Task item
Pull every line with "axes" from the data.

Material provided

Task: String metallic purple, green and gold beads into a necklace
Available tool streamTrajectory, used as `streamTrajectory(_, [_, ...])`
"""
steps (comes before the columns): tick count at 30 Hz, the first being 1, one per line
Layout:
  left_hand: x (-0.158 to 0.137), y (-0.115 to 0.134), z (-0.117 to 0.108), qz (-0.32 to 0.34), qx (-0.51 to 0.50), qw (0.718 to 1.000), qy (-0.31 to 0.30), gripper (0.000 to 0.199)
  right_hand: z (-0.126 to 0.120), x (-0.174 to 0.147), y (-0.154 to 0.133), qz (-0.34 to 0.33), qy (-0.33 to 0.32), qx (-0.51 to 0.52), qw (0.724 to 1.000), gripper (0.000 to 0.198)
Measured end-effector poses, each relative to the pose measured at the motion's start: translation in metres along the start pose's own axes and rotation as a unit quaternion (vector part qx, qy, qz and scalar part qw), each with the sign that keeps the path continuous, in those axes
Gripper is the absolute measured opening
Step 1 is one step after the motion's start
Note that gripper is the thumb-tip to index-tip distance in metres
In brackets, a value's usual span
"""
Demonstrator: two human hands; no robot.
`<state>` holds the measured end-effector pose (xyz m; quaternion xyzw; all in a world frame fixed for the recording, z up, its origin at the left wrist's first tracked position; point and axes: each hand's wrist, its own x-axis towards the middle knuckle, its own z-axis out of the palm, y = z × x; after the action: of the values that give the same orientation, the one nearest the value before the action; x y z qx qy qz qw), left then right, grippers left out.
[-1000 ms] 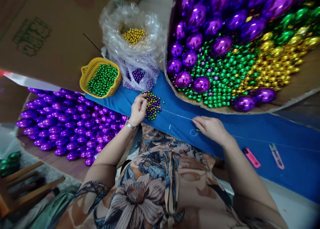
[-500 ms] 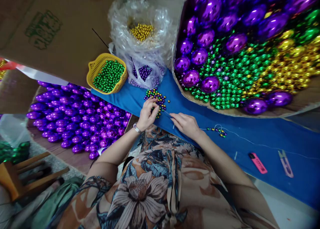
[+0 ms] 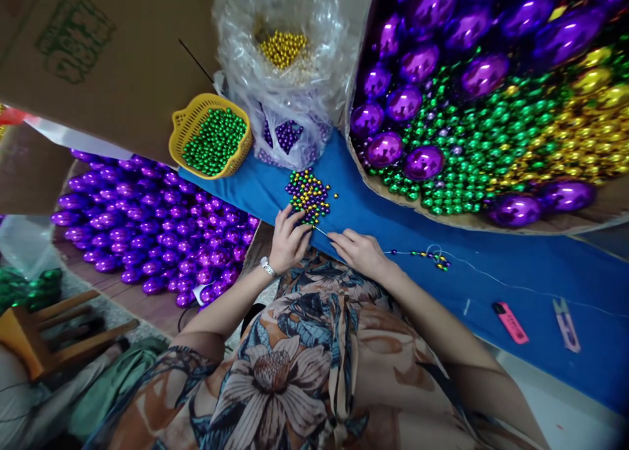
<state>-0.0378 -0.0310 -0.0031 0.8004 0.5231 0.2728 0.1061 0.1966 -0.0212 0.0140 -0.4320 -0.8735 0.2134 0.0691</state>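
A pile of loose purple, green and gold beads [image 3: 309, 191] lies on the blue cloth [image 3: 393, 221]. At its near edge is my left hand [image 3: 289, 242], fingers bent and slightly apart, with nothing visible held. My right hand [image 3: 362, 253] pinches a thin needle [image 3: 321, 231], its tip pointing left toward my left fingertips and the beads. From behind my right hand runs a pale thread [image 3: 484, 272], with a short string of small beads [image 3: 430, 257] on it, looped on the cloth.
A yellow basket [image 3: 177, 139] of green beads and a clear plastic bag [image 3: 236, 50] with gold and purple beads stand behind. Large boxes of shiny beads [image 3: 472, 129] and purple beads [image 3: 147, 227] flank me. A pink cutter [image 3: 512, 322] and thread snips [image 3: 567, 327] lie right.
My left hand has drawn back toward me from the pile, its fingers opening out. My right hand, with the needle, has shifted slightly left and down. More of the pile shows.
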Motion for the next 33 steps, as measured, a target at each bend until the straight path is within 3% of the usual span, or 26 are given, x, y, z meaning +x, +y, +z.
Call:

Response to the task
Measured end-effector poses, each relative to the pose measured at the motion's start: translation in metres along the start pose's own axes and rotation as a unit quaternion (vector part qx, qy, qz and scalar part qw), each with the sign that keeps the path continuous, in those axes
`<state>` holds the measured end-effector pose (xyz m; quaternion xyzw; all in a world frame fixed for the recording, z up, its origin at the left wrist's first tracked position; point and axes: each hand's wrist, its own x-axis towards the middle knuckle, its own z-axis out of the palm, y = z × x; after the action: of the values that give the same orientation, the one nearest the value before the action; x y z qx qy qz qw), left then right, grippers left out.

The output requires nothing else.